CB East has undergone several additions and renovations since it was opened in 1969. Just a few years after opening, the school faced overcrowding and a two-story addition was constructed that featured "open space" concept classrooms. In 1997 a new wing of classrooms, a new auxiliary gym, and a new, larger library were added. In 2010 the school, now over 40 years old, began a multimillion-dollar addition and renovation project that would encompass the entire school and take several years to complete. The project included the addition of a new science and technology wing with 14 science labs, several computer labs, and a large filming studio. The main lobby was expanded into a two-story atrium, and almost every space in the building received new flooring, modern, efficient lighting with occupancy sensors, and new Smart Board projection systems.
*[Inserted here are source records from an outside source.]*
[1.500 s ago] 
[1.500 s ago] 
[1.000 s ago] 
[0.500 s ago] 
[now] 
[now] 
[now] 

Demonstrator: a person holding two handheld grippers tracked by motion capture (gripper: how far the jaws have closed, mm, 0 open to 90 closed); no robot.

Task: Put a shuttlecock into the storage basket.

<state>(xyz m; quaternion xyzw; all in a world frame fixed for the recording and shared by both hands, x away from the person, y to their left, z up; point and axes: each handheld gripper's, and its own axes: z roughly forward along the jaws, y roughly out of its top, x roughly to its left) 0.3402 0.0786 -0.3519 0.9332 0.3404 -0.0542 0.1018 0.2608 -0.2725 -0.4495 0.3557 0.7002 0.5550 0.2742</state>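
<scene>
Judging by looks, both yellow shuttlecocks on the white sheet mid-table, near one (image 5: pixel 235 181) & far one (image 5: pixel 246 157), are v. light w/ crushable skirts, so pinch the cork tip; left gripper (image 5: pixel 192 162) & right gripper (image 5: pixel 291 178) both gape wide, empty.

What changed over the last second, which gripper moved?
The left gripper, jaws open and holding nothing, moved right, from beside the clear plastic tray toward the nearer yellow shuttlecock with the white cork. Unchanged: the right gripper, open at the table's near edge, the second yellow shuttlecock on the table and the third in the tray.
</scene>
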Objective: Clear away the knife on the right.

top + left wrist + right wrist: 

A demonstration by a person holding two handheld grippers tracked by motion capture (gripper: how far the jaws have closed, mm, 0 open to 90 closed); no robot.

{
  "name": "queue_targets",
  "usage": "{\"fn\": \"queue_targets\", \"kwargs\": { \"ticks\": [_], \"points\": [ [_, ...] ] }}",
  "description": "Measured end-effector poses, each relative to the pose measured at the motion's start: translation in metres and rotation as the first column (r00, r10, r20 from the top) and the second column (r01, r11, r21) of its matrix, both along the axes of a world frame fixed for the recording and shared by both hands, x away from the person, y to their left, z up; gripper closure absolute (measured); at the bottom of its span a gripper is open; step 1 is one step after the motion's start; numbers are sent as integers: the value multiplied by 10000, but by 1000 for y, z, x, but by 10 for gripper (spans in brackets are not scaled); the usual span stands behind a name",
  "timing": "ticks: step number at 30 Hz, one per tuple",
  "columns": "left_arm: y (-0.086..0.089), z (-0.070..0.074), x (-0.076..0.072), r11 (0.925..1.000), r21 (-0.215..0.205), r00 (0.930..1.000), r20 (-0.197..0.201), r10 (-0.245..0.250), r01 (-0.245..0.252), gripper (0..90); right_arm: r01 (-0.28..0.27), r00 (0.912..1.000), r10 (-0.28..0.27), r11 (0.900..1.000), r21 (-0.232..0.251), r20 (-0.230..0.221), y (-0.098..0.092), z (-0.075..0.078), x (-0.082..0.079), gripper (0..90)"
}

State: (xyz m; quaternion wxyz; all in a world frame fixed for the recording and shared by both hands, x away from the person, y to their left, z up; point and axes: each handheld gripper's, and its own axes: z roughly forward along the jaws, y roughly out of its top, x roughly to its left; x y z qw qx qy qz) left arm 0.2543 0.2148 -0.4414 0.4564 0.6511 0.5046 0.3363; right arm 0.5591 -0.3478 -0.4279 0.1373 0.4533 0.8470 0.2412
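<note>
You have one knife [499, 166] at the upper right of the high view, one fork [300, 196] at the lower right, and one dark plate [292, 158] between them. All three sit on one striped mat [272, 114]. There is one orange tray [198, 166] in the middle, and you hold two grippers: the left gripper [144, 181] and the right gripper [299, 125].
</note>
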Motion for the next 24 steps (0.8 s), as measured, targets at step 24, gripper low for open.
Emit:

The project was completed in 2013. In 2015, the school's Athletic Facility was reconstructed, consisting of a new football Stadium and bleachers for the East Patriots Team, as well as a new track field and tennis courts. Beginning in the 2019–2020 school year, after a successful pilot at Holicong Middle School, all sophomores and juniors received laptops as a part of the district’s 1:1 initiative for use in the classroom.

==Academic record==

| Test | CB East | PA | USA |
|---|---|---|---|
| SAT 2007 | 1610 | 1474 | 1511 |
| SAT 2008 | 1652 | 1478 | 1511 |
| SAT 2009 | 1673 | 1477 | 1509 |
| SAT 2010 | 1541 | 1473 | 1509 |
| SAT 2011 | 1687 | 1473 | 1500 |
| SAT 2012 | 1659 | 1472 | 1498 |
| SAT 2013 | 1700 | 1480 | 1498 |

==Athletics==
Central Bucks East offers the following sports teams:

Girls:
Basketball, Cheerleading, Cross Country, Field Hockey, Lacrosse, Soccer, Softball, Swimming/Diving, Tennis, Track (winter and spring), Ultimate Frisbee, Volleyball.

Boys:
Football, Baseball, Basketball, Cross Country, Golf, Lacrosse, Soccer, Swimming/Diving, Track (winter and spring), Tennis, Ultimate Frisbee, Volleyball, Wrestling.

==Notable alumni==
- Nick Bitsko, 2020 MLB first-round draft pick, Tampa Bay Rays
- Sean Conley, former Physician to the President
- Molly Ephraim, actor, cast member Last Man Standing and A League of Their Own
- Justin Guarini, first runner-up in American Idol Season 1
- Samantha Hoopes, model
- Meghan Schroeder, politician
- Barrett Christy, professional snowboarder, olympian, and X games gold medal winner
- Bryan Scott, former professional football player, Atlanta Falcons, Buffalo Bills, New Orleans Saints, and Tennessee Titans
- Scott Stankavage, former professional football player, Denver Broncos and Miami Dolphins
- Stephen Susco, screenwriter, The Grudge and The Grudge 2
- Brianna Taylor, cast member, The Real World: Hollywood
- Bradley Vierling, former professional football player, Jacksonville Jaguars and Pittsburgh Steelers
- Chuck Wendig, author and comic book writer
- Lauren Crandall, two time NCAA champion, 2008/2012/2016 Olympic field hockey participant, captain of the 2012 and 2016 Women’s Olympic field hockey team
- Josh Izewski, distance runner

==Notable teachers==
- Jeff Harding (Phys. Ed) former NHL hockey player.